That the Skrællings appeared in considerable force is indicated by the fact that an expedition was organized to meet them. The "Chronicle" of Ivar Bardsen[1] shows that Bardsen himself was selected by the colonists as their commander. This "Chronicle" was composed during the second half of the fourteenth century, but it is impossible to say in what year. It is certain, however, that upon the 6th of August, 1340, Haquin, Bishop of Bergen, in Norway, commissioned Bardsen to act in Greenland, as the latter was born in that country, and was perfectly acquainted with all its affairs. His commission is still preserved at Copenhagen, and a copy may be seen in Rafn's "Amerikas Arctiske landes gamle Geographie," p. 47. Whether the Greenland colonists appointed him their leader before or after 1340, it is impossible now to say. Crantz, in his work on Greenland, intimates that the killing of some eighteen persons by the Skrællings led to the appointment of Bardsen. The natives gave Crantz a tradition respecting a fight between their Skrælling ancestors and the colonists, whom they called "Kablunæts." A quarrel sprang up about shooting arrows, and blood was shed, the natives declaring that the Kablunæts were exterminated. This may possibly explain what became of the remnant of Europeans left in Greenland in the fifteenth century, but it can not refer to the fourteenth, as the communication was kept up with Greenland during that period. It was in the year 1379 that the eighteen colonists were slain. "Islenzkir Annalar," page 331, says, under that year, that hostile Skrællings invaded Greenland, killing eighteen men, and carrying away two boys captive. It is probable that from this time the Skrællings proved formidable, though, when Bardsen went into the western district to meet them, they were nowhere to be found, having either hid themselves or fled into the inaccessible fastnesses of the north.
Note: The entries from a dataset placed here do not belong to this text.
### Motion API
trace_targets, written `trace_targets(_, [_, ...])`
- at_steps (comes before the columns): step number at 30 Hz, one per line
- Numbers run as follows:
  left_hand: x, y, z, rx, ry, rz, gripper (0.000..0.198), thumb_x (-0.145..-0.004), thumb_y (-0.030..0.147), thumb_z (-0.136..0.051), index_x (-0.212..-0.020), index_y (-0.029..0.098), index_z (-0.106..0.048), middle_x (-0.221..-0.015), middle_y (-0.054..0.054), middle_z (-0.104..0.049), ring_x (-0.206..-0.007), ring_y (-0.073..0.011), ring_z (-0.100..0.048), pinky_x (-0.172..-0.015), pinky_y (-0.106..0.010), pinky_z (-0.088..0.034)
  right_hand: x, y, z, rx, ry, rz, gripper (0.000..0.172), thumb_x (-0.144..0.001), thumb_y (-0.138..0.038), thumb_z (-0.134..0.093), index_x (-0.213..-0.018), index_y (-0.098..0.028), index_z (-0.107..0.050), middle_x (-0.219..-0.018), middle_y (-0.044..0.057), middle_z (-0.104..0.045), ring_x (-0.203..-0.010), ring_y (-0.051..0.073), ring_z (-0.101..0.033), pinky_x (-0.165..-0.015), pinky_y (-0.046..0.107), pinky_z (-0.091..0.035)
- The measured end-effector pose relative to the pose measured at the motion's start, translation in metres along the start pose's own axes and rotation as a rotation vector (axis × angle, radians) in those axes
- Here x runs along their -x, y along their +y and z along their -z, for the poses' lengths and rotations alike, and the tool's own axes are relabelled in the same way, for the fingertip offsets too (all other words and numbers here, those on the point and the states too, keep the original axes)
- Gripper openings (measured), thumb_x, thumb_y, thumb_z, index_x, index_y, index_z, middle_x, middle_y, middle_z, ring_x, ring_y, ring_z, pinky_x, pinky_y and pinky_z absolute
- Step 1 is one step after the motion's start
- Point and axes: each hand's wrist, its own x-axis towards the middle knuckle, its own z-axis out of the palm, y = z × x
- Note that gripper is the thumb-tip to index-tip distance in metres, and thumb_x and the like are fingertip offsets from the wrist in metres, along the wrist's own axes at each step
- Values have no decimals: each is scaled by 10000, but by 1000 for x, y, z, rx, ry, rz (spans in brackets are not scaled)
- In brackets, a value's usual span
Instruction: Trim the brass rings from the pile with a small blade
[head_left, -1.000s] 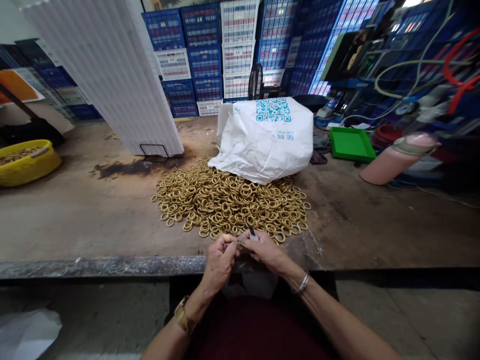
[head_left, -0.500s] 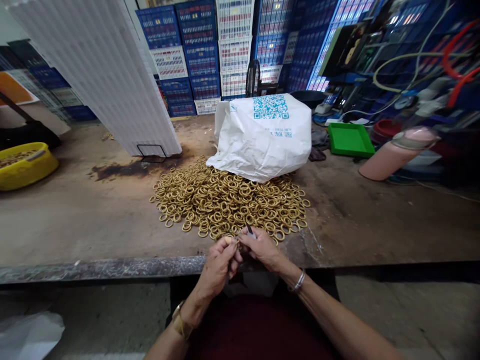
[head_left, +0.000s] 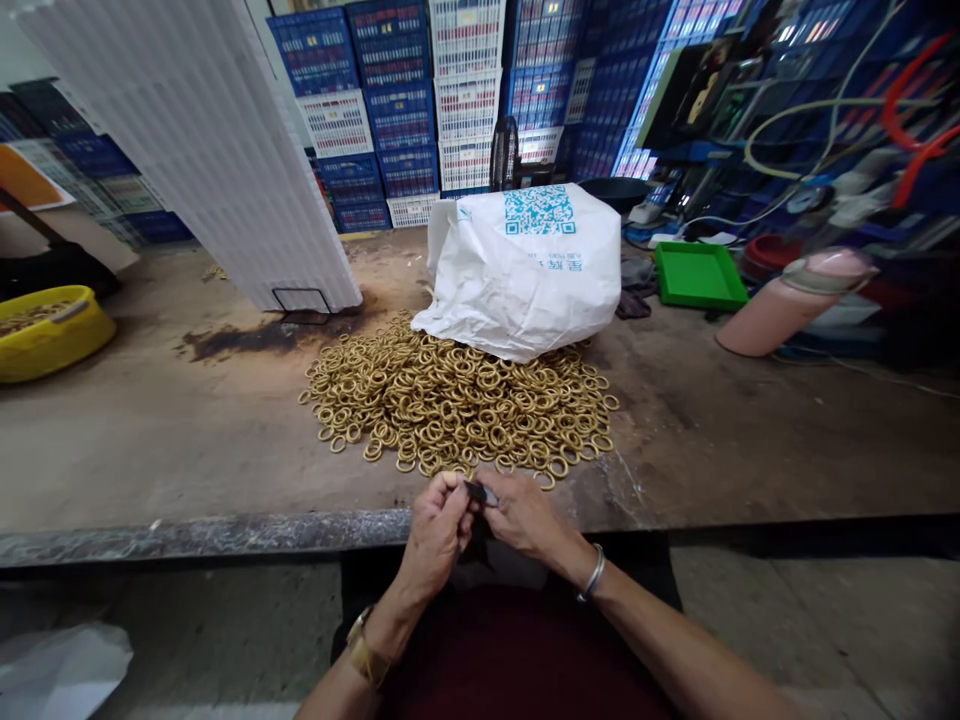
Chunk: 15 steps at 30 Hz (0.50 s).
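A wide heap of brass-coloured rings [head_left: 450,400] lies on the worktable, just beyond my hands. My left hand [head_left: 435,525] is closed in a pinch near the table's front edge; the small thing in its fingertips is mostly hidden. Close beside it, my right hand [head_left: 529,515] is shut on a small knife [head_left: 480,493] with a dark blade and a greyish part near the fingers. The blade points left and meets the left fingertips. Behind the heap a white woven sack [head_left: 525,290] lies on its side, its mouth toward the rings.
A yellow basin [head_left: 56,335] with small pieces stands at far left. White corrugated sheets [head_left: 247,150] lean beside a wire stand [head_left: 301,303]. On the right are a green tray [head_left: 699,275] and a pink bottle [head_left: 784,305]. Stacked crates [head_left: 405,115] line the back.
The knife blade has swung from pointing up and away to pointing left, against the left fingertips. My right hand has turned slightly; my left hand has hardly moved.
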Motion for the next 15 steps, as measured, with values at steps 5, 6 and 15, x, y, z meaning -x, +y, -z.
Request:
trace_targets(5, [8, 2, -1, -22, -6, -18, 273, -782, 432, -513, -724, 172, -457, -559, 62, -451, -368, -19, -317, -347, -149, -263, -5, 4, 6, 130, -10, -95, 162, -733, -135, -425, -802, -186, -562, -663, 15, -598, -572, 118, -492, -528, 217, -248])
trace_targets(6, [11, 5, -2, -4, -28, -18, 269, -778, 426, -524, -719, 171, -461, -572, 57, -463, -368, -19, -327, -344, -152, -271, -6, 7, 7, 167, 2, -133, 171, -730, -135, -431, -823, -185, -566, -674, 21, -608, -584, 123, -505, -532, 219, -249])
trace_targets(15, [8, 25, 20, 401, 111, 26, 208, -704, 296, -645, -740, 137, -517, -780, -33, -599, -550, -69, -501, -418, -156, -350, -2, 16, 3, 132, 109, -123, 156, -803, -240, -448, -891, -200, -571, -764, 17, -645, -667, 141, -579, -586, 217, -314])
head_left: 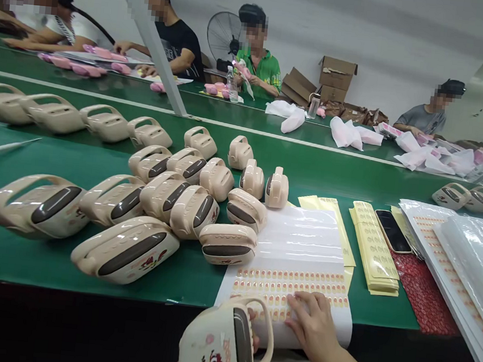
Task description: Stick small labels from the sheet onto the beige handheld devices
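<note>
Stickers [290, 275] ran in tight rows across a white sheet [300, 232], and right on them sat the right hand [317, 327], fingers bent and a little apart, tips down among the lower rows; whether they pinched one, you could not tell! Just beside it, the left hand [255, 341], mostly hidden, had a firm grip on a beige casing [209, 343], tilted in front of the green table [197, 285], handle to the right, dark panel and cartoon print on show. And what a crowd to the left: matching casings [126, 248] packed close, some touching the sheet! Over on the right lay a yellow sticker stack [374, 250], a phone [393, 231] and red bubble wrap [424, 295]. Across the way, a co-worker in green [269, 75] held up a pink item [241, 69].
</note>
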The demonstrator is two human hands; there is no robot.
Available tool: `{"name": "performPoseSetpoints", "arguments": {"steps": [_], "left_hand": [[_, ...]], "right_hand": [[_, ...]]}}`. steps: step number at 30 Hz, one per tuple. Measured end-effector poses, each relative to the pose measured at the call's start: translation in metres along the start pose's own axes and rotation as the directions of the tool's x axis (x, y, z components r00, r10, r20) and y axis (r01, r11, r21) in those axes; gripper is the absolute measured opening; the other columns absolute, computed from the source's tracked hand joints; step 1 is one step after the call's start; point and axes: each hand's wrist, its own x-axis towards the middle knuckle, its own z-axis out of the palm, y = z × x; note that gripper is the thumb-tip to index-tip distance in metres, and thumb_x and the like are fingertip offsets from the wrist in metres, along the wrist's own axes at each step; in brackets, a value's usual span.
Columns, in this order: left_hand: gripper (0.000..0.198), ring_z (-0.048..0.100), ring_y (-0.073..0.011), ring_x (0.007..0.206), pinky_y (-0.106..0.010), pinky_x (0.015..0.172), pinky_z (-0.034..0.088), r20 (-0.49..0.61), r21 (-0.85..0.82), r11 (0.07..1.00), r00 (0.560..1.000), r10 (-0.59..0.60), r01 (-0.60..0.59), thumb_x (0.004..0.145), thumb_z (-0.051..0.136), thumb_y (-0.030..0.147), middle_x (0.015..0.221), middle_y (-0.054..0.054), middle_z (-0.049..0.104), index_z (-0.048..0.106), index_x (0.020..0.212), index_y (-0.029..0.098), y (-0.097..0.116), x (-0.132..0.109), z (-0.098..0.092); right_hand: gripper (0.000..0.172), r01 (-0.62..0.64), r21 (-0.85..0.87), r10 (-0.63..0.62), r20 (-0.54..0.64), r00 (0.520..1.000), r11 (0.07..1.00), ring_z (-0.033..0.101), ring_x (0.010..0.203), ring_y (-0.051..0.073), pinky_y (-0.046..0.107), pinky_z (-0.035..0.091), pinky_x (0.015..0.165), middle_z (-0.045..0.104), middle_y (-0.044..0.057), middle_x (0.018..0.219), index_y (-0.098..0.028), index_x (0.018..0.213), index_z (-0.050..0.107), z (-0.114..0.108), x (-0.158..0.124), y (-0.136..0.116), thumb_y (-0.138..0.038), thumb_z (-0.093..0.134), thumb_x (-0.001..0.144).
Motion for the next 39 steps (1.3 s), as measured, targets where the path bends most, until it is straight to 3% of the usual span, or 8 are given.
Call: {"name": "performPoseSetpoints", "arguments": {"steps": [3, 8, 11, 14, 16, 25, 35, 39], "left_hand": [[0.085, 0.047, -0.0316, 0.117, -0.041, 0.096, 0.038, 0.228, -0.015, 0.999, 0.973, 0.033, -0.031, 0.057, 0.063, 0.064, 0.128, -0.011, 0.054, 0.047, 0.127, 0.020, -0.007, 0.004, 0.000], [0.060, 0.044, -0.0300, 0.120, -0.046, 0.097, 0.036, 0.082, -0.186, 0.909, 0.916, 0.393, -0.373, 0.083, 0.030, 0.060, 0.133, -0.010, 0.047, 0.038, 0.132, 0.026, -0.013, 0.018, 0.037], [0.050, 0.043, -0.0266, 0.122, -0.048, 0.100, 0.032, 0.041, -0.250, 0.874, 0.897, 0.440, -0.417, 0.088, 0.023, 0.053, 0.129, -0.003, 0.054, 0.038, 0.131, 0.034, -0.011, 0.034, 0.056], [0.050, 0.045, -0.0245, 0.120, -0.042, 0.102, 0.031, 0.045, -0.241, 0.888, 0.909, 0.414, -0.392, 0.089, 0.021, 0.051, 0.125, -0.004, 0.057, 0.045, 0.128, 0.029, -0.013, 0.043, 0.065], [0.051, 0.049, -0.0246, 0.118, -0.039, 0.100, 0.035, 0.031, -0.232, 0.901, 0.923, 0.383, -0.366, 0.090, 0.021, 0.049, 0.124, -0.007, 0.058, 0.049, 0.125, 0.025, -0.016, 0.046, 0.069], [0.049, 0.053, -0.0223, 0.113, -0.032, 0.094, 0.042, -0.002, -0.238, 0.917, 0.944, 0.329, -0.320, 0.091, 0.025, 0.044, 0.121, -0.010, 0.060, 0.055, 0.120, 0.019, -0.023, 0.049, 0.078], [0.044, 0.057, -0.0213, 0.108, -0.030, 0.093, 0.042, -0.084, -0.240, 0.915, 0.946, 0.313, -0.324, 0.089, 0.032, 0.042, 0.116, -0.011, 0.063, 0.060, 0.114, 0.019, -0.026, 0.049, 0.075], [0.046, 0.055, -0.0197, 0.111, -0.028, 0.096, 0.039, -0.071, -0.244, 0.920, 0.952, 0.297, -0.305, 0.090, 0.030, 0.043, 0.116, -0.012, 0.063, 0.059, 0.115, 0.017, -0.026, 0.049, 0.072]], "right_hand": [[0.022, -0.014, 0.084, 0.017, -0.036, 0.999, 0.996, 0.054, 0.078, 0.020, 0.033, 0.047, 0.066, 0.062, 0.007, 0.091, -0.022, 0.101, 0.060, 0.002, 0.005, -0.005, -0.014, 0.054, 0.082], [0.014, -0.138, 0.388, 0.145, 0.013, 0.989, 0.911, 0.057, 0.076, 0.019, 0.032, 0.051, 0.065, 0.059, 0.005, 0.080, -0.022, 0.074, 0.060, -0.008, 0.009, -0.004, -0.012, 0.052, 0.081], [0.013, -0.284, 0.632, 0.315, 0.066, 0.947, 0.720, 0.061, 0.085, 0.021, 0.033, 0.054, 0.068, 0.061, 0.007, 0.085, -0.022, 0.073, 0.063, -0.027, 0.020, -0.006, -0.022, 0.054, 0.082], [0.016, -0.280, 0.808, 0.393, 0.066, 0.917, 0.518, 0.059, 0.098, 0.025, 0.036, 0.054, 0.073, 0.061, 0.010, 0.100, -0.021, 0.071, 0.065, -0.041, 0.038, -0.020, -0.030, 0.056, 0.081], [0.018, -0.254, 0.844, 0.419, 0.039, 0.907, 0.472, 0.057, 0.104, 0.026, 0.040, 0.052, 0.080, 0.060, 0.010, 0.105, -0.021, 0.069, 0.066, -0.042, 0.049, -0.032, -0.033, 0.058, 0.080], [0.014, -0.213, 0.716, 0.414, -0.116, 0.903, 0.664, 0.054, 0.100, 0.024, 0.037, 0.049, 0.080, 0.058, 0.008, 0.102, -0.023, 0.067, 0.065, -0.033, 0.059, -0.047, -0.026, 0.058, 0.079], [0.020, -0.174, 0.714, 0.479, -0.249, 0.842, 0.678, 0.055, 0.093, 0.022, 0.037, 0.046, 0.079, 0.059, 0.007, 0.094, -0.022, 0.062, 0.060, -0.032, 0.065, -0.059, -0.022, 0.052, 0.080], [0.015, -0.089, 0.660, 0.392, -0.327, 0.860, 0.746, 0.053, 0.090, 0.020, 0.035, 0.047, 0.074, 0.057, 0.005, 0.092, -0.022, 0.067, 0.058, -0.032, 0.068, -0.060, -0.015, 0.053, 0.079]]}}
He nevertheless secured some of the cattle belonging to the colonists, and returned southward to what was called the East Bygd. In Bardsen's time the West Bygd was evidently abandoned, owing to the weakness of the colonists; and he says, in his "Chronicle," that "now the Skrællings inhabit all the west land and Dorps." It must have been from the deserted West Bygd that they came to attack the colonists in 1379. The Icelandic annals of the fourteenth century mention no more fighting in

  1. Published by Munsell, Albany, as "Sailing Directions of Henry Hudson."